Still, the news on the federal front was a significant development in the ongoing official governmental embrace of cannabis. On the state level, 24 states are now legal for recreational purposes and 14 are authorized for medical marijuana. Florida has had medical marijuana since 2016, and recreational weed will be on the ballot for voters to decide in November.

Smart & Safe Florida, the advocacy group working to pass what will be known as Amendment 3, said in late April:

“This move will help destigmatize cannabis use and help usher in a future in which cannabis products can be safely and properly regulated with further federal reform,” the organization said in a statement. In a follow-up interview, an official with the campaign said that they will definitely reference the issue of federal reclassification as part of their messaging for the Florida ballot initiative.

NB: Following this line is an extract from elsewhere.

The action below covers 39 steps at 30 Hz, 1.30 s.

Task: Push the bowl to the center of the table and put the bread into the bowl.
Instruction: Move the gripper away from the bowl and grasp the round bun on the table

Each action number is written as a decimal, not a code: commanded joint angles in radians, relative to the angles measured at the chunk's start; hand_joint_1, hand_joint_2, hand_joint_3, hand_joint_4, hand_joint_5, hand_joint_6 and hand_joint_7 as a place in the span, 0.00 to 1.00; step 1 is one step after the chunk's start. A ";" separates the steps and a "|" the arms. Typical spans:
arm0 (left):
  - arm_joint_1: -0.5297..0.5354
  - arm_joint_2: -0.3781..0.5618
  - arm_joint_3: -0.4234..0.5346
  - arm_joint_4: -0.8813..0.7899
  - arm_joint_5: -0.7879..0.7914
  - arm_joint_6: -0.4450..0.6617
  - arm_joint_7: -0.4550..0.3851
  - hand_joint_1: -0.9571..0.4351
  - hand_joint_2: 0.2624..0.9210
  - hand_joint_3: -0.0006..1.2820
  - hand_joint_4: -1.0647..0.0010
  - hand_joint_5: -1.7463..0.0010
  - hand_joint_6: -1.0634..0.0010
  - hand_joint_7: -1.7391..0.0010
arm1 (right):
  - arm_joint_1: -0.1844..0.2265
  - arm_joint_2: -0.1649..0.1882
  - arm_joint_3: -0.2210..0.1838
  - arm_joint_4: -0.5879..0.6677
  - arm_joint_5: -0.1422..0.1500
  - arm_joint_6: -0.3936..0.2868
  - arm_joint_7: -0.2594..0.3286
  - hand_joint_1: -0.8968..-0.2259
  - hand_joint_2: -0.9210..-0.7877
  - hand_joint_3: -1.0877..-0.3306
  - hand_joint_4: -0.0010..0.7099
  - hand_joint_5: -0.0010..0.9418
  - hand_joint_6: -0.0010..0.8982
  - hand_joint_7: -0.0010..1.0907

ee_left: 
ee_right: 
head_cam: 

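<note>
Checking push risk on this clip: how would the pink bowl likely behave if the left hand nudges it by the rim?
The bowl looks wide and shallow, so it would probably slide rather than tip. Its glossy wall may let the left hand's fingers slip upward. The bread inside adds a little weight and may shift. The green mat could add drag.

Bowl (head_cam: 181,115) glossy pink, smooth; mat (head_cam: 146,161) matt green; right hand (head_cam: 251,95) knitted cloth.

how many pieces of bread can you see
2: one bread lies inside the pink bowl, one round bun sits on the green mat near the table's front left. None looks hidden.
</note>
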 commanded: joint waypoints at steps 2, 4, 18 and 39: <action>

“I also think it’s a very science-backed approach that the government has taken,” said spokesperson Morgan Hill, who labeled the announcement a “historical moment in that it’s the first time a federal agency has studied and relied upon scientific research about cannabis in order to reach a determination in its scheduling.”

But Robert Mikos, professor of Law at Vanderbilt University Law School, and a leading expert on federalism and drug law, cautioned that the federal rule change on cannabis only affects the Controlled Substance Act and doesn’t change any of the rules that applies to a separate federal drug law, the Food, Drug & Cosmetics Act.

“It’s still clear from the documents that the FDA released as part of this whole scheduling process that it was not declaring that marijuana was somehow approved under the Food, Drug & Cosmetic Act,” he said. “It hasn’t been determined that it’s safe and effective. Under that statute it continues to require these randomized controlled trials, these really big clinical studies and nobody has done those for marijuana.”

High potency?

As the ballot initiative on weed plays out in Florida, an argument that critics are likely to deploy revolves around the high potency of today’s cannabis. And they’ll also likely lean on reports that have emerged in recent years that show its deleterious effect on certain young males, specifically when it comes to psychosis and cognitive impairment.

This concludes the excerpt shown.